%%
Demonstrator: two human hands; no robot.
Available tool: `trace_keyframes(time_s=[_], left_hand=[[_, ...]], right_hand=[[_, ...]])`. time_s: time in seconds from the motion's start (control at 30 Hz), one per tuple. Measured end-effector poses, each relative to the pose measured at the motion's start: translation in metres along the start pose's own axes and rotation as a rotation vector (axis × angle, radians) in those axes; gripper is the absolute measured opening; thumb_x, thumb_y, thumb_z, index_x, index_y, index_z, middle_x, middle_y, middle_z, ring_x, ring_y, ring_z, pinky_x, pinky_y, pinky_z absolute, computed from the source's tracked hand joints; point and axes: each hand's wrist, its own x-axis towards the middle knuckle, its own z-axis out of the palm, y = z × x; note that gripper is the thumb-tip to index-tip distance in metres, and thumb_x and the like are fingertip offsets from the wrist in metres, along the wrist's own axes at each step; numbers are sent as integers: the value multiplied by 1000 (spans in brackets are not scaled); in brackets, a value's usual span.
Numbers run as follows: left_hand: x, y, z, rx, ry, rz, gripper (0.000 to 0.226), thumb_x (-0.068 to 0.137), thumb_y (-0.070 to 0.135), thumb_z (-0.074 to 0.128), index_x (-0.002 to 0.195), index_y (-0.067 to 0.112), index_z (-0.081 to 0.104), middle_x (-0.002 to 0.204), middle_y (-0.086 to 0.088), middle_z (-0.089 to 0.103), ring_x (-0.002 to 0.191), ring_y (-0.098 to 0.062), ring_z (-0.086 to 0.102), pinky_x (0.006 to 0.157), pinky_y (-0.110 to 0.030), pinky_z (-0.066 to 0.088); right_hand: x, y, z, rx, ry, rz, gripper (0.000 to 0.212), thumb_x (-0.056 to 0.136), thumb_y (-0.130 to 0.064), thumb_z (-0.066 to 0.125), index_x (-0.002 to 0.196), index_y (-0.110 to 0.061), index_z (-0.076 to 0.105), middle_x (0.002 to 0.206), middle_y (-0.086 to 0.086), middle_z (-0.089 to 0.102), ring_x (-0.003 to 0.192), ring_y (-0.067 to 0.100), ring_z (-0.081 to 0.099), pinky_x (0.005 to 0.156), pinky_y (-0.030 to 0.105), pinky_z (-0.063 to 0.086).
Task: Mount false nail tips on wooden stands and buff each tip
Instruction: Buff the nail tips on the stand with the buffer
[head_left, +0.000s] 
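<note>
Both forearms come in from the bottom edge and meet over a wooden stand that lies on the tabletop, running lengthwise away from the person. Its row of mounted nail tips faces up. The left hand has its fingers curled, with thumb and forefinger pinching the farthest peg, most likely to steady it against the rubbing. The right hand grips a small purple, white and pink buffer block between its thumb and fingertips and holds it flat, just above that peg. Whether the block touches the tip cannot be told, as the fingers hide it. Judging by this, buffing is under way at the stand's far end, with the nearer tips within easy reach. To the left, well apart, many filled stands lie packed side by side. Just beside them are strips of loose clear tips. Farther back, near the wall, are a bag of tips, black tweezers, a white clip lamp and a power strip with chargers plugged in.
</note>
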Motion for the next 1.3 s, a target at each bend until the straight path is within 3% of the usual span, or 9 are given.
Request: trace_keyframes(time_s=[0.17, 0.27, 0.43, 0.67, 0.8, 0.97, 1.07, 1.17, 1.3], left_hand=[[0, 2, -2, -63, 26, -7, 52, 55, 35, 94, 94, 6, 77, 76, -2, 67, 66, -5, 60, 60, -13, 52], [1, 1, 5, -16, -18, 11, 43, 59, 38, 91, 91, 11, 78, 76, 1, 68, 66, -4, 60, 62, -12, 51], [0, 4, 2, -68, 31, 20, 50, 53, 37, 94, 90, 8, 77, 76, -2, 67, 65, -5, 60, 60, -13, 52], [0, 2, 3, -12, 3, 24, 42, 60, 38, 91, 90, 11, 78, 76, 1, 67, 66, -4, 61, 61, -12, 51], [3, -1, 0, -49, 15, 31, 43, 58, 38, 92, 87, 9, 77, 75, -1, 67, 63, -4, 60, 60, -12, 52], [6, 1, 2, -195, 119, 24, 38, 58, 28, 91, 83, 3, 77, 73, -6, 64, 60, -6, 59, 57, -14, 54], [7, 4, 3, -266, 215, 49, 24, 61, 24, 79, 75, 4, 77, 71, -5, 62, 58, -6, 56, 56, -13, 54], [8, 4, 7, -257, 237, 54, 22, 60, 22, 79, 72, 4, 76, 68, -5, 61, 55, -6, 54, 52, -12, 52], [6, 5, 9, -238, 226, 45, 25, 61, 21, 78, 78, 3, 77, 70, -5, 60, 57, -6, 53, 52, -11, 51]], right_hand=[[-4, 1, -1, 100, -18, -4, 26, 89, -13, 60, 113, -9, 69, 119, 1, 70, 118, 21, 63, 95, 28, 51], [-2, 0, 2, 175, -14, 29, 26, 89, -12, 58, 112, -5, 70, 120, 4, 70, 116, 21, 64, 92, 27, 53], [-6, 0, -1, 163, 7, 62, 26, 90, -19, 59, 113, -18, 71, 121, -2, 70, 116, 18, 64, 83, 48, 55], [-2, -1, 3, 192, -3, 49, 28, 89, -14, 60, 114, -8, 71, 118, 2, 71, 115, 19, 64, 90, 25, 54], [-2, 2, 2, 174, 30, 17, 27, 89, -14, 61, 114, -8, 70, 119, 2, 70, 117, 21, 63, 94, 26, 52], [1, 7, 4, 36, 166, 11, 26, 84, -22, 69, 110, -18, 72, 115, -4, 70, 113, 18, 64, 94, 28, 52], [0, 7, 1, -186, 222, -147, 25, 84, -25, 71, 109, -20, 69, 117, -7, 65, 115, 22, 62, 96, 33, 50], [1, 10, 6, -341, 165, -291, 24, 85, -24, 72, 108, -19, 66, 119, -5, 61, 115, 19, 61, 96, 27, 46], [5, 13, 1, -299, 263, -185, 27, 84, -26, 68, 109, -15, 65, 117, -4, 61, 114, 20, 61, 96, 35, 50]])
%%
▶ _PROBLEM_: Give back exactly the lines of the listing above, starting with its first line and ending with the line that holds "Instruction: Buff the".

▶ _EXPECTED OUTPUT_:
Demonstrator: two human hands; no robot.
Available tool: `trace_keyframes(time_s=[_], left_hand=[[_, ...]], right_hand=[[_, ...]])`. time_s: time in seconds from the motion's start (control at 30 Hz), one per tuple. Measured end-effector poses, each relative to the pose measured at the motion's start: translation in metres along the start pose's own axes and rotation as a rotation vector (axis × angle, radians) in those axes; gripper is the absolute measured opening; thumb_x, thumb_y, thumb_z, index_x, index_y, index_z, middle_x, middle_y, middle_z, ring_x, ring_y, ring_z, pinky_x, pinky_y, pinky_z absolute, computed from the source's tracked hand joints; point and axes: each hand's wrist, its own x-axis towards the middle knuckle, its own z-axis out of the palm, y = z × x; note that gripper is the thumb-tip to index-tip distance in metres, and thumb_x and the like are fingertip offsets from the wrist in metres, along the wrist's own axes at each step; numbers are sent as integers: the value multiplied by 1000 (spans in brackets are not scaled); in brackets, a value's usual span.
Numbers run as follows: left_hand: x, y, z, rx, ry, rz, gripper (0.000 to 0.226), thumb_x (-0.068 to 0.137), thumb_y (-0.070 to 0.135), thumb_z (-0.074 to 0.128), index_x (-0.002 to 0.195), index_y (-0.067 to 0.112), index_z (-0.081 to 0.104), middle_x (-0.002 to 0.204), middle_y (-0.086 to 0.088), middle_z (-0.089 to 0.103), ring_x (-0.002 to 0.191), ring_y (-0.098 to 0.062), ring_z (-0.086 to 0.102), pinky_x (0.006 to 0.157), pinky_y (-0.110 to 0.030), pinky_z (-0.066 to 0.088); right_hand: x, y, z, rx, ry, rz, gripper (0.000 to 0.212), thumb_x (-0.056 to 0.136), thumb_y (-0.130 to 0.064), thumb_z (-0.066 to 0.125), index_x (-0.002 to 0.196), index_y (-0.110 to 0.061), index_z (-0.076 to 0.105), middle_x (0.002 to 0.206), middle_y (-0.086 to 0.086), middle_z (-0.089 to 0.102), ring_x (-0.003 to 0.192), ring_y (-0.067 to 0.100), ring_z (-0.081 to 0.099), pinky_x (0.005 to 0.156), pinky_y (-0.030 to 0.105), pinky_z (-0.063 to 0.086).
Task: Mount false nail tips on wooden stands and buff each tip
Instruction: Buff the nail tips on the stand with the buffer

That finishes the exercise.